Valera can barely believe his ears. "Aren't you the one supposed to uphold order here?"

Vasyl spits. "The Soviet order is far, and we are here. We look after our own."

“Well, I’m looking after myself just fine.”

“You sure are,” Vasyl says, heading for the garden gate. “But remember, you don’t have to go at it alone.”

His figure is almost instantly swallowed up by the swirling snow. When Valera looks up, bewildered by the conversation, it seems for a moment like the entire sky is crumbling and falling. Was Vasyl testing him? But then, who’d be stupid enough to even take that bait?

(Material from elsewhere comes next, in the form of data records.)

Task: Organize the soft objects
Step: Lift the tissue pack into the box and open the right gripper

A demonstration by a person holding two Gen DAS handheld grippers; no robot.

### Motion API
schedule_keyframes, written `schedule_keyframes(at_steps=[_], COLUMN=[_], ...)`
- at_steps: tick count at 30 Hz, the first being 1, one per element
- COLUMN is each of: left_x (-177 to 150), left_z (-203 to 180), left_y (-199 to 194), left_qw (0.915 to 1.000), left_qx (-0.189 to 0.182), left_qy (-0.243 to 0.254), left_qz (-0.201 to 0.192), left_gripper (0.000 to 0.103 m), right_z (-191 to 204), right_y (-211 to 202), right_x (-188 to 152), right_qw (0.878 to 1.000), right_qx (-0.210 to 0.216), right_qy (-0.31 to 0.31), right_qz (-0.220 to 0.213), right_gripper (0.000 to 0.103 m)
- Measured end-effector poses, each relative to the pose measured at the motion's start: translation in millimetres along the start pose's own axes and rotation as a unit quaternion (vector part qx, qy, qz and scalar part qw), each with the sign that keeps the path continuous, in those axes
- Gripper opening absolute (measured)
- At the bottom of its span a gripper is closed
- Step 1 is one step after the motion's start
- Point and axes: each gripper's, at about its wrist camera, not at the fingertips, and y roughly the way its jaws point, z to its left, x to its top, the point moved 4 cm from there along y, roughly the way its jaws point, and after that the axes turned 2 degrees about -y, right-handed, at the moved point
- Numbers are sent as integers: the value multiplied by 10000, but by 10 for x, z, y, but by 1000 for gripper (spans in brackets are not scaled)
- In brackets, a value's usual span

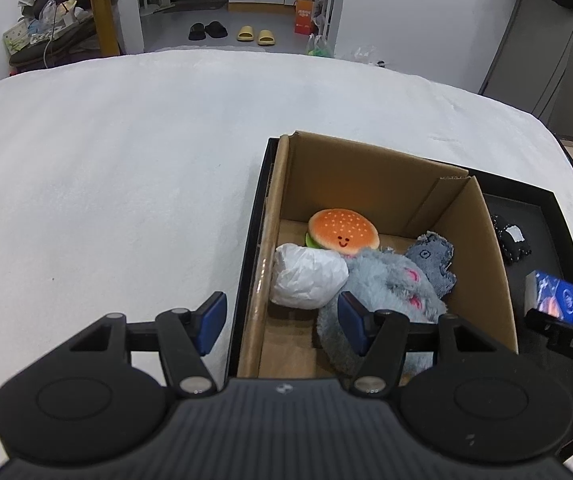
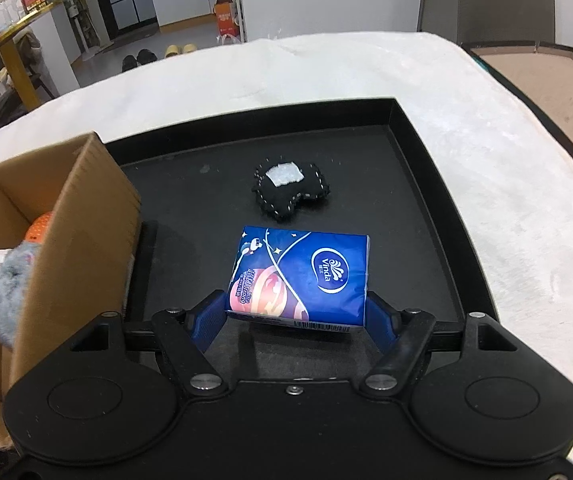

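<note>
Only left-side: burger plush (image 1: 343,230)

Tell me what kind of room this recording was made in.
Most likely a home, perhaps a living space by an entryway. Black slippers and yellow slippers sit on the floor near a doorway, a cluttered wooden side table stands at the left, and the work surface is a white fleece cover.
</note>
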Motion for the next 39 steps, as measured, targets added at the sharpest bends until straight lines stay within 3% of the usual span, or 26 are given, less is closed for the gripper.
schedule_keyframes(at_steps=[20, 39], left_x=[-109, -262], left_z=[275, 467], left_y=[-175, -188], left_qw=[9999, 9991], left_qx=[-132, -410], left_qy=[44, -35], left_qz=[46, 118], left_gripper=[60, 56], right_z=[262, 724], right_y=[-692, -937], right_x=[238, 339], right_qw=[9941, 9843], right_qx=[350, 961], right_qy=[-421, -645], right_qz=[-933, -1335], right_gripper=[71, 71])
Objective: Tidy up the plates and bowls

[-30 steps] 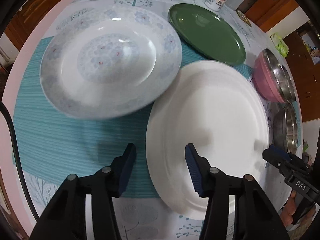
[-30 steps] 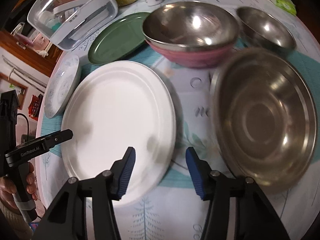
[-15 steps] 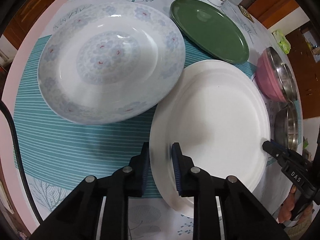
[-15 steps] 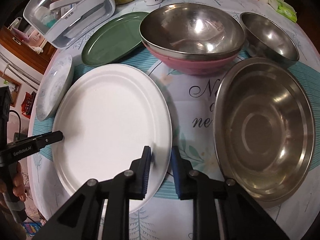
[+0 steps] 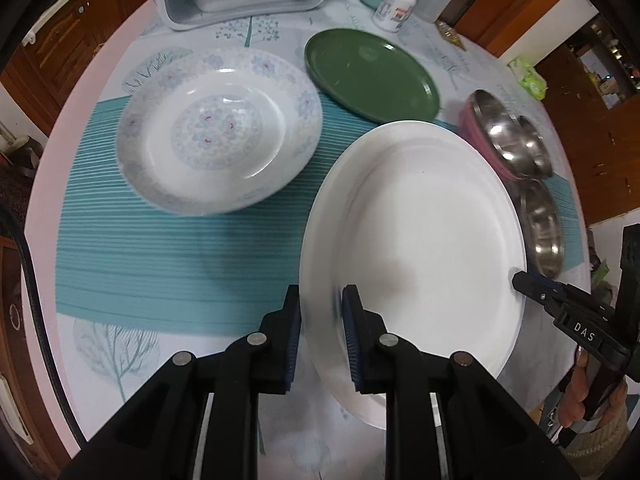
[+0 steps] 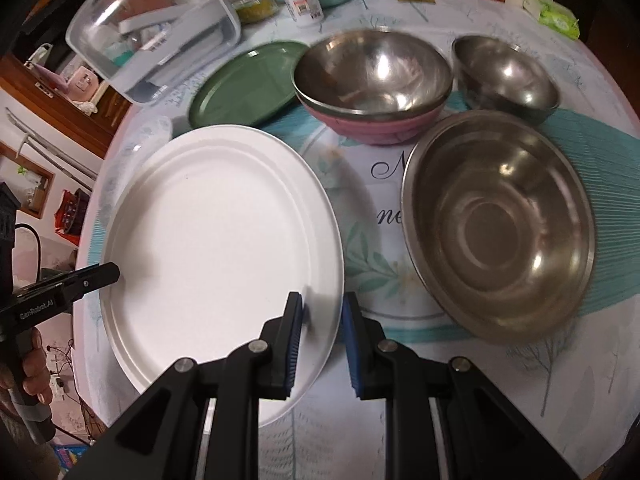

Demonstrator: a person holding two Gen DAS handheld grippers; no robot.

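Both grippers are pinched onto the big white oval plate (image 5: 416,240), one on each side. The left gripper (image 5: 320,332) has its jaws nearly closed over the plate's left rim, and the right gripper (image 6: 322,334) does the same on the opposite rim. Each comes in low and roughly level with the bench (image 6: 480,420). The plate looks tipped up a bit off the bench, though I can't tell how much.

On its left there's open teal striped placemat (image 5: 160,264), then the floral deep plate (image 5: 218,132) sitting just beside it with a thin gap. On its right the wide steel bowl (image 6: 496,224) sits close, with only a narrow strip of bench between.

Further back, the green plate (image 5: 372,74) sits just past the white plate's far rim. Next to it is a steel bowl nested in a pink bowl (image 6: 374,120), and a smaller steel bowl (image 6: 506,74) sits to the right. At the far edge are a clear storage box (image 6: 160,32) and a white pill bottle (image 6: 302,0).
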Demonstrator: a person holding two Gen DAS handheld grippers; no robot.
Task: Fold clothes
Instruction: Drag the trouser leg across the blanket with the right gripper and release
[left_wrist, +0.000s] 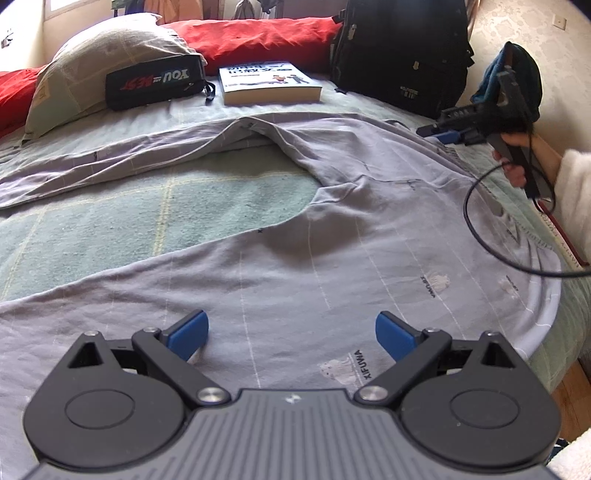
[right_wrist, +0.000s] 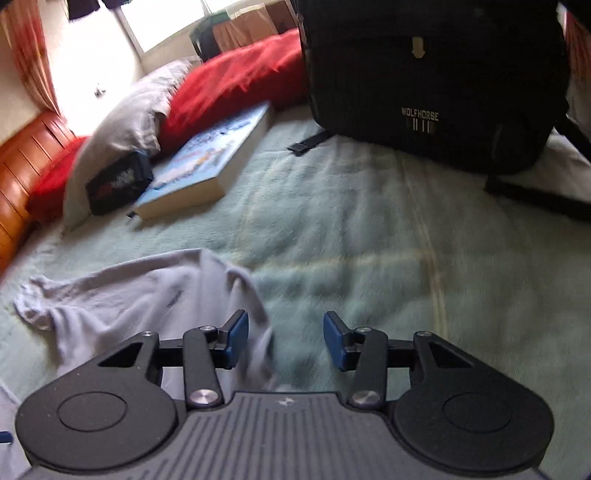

“I guess your driver isn’t coming,” he says, knocking the snow off his boots after he returns to the house. “Not in this weather, and it’s getting late. You can sleep on the stove, I guess.”

He dumps his coat, the snow-wet side down, on the bare bead. It can serve as an adequate, if not a comfortable mattress for the night, he decides.

“What, and leave you in that dump?” Boris asks.

“Take the stove. I insist.”

“We’ll both fit.” 

They will, but it’s not necessarily a good idea. “It won’t be comfortable.”

“I’ve slept in a snowed-in trench. I’ll manage.”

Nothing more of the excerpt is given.